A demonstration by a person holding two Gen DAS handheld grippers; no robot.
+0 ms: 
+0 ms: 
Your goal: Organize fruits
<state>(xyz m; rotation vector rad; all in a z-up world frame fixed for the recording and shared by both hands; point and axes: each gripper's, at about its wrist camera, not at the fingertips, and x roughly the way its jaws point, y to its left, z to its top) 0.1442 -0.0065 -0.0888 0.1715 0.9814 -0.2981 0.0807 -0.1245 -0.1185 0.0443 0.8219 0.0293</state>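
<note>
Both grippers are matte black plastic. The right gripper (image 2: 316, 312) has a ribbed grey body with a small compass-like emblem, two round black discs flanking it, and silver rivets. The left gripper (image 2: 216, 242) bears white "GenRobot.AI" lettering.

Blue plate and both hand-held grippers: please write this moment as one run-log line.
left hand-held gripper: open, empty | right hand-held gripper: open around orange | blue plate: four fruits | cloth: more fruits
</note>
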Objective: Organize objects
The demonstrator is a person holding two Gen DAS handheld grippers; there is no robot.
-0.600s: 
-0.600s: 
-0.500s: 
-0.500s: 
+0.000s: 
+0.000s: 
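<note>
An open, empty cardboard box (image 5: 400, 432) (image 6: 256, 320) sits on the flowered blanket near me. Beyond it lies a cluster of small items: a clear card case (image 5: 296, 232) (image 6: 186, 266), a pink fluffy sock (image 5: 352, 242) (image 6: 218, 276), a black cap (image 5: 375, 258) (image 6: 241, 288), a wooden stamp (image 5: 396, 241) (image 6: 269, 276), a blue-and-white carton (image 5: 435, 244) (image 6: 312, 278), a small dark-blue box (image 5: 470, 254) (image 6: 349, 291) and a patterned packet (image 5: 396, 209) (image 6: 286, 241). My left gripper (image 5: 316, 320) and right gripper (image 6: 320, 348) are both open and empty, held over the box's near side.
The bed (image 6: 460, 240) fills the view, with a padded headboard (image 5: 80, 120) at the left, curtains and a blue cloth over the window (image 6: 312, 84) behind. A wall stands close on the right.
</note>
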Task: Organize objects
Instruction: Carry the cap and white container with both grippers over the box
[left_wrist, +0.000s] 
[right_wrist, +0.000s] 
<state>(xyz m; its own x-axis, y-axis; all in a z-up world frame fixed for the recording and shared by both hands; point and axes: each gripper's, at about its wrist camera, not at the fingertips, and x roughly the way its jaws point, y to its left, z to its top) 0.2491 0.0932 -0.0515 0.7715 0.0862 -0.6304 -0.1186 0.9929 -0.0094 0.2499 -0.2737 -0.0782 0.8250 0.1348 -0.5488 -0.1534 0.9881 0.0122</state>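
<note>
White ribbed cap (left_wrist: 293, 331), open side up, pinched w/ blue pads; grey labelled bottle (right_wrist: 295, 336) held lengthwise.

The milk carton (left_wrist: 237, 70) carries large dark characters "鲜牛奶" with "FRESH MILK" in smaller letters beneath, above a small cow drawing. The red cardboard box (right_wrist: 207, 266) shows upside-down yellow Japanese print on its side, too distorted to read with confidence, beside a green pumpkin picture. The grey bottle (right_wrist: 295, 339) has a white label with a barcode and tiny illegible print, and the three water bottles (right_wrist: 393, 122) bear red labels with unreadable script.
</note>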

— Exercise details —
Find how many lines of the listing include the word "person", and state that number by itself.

— Exercise answer —
2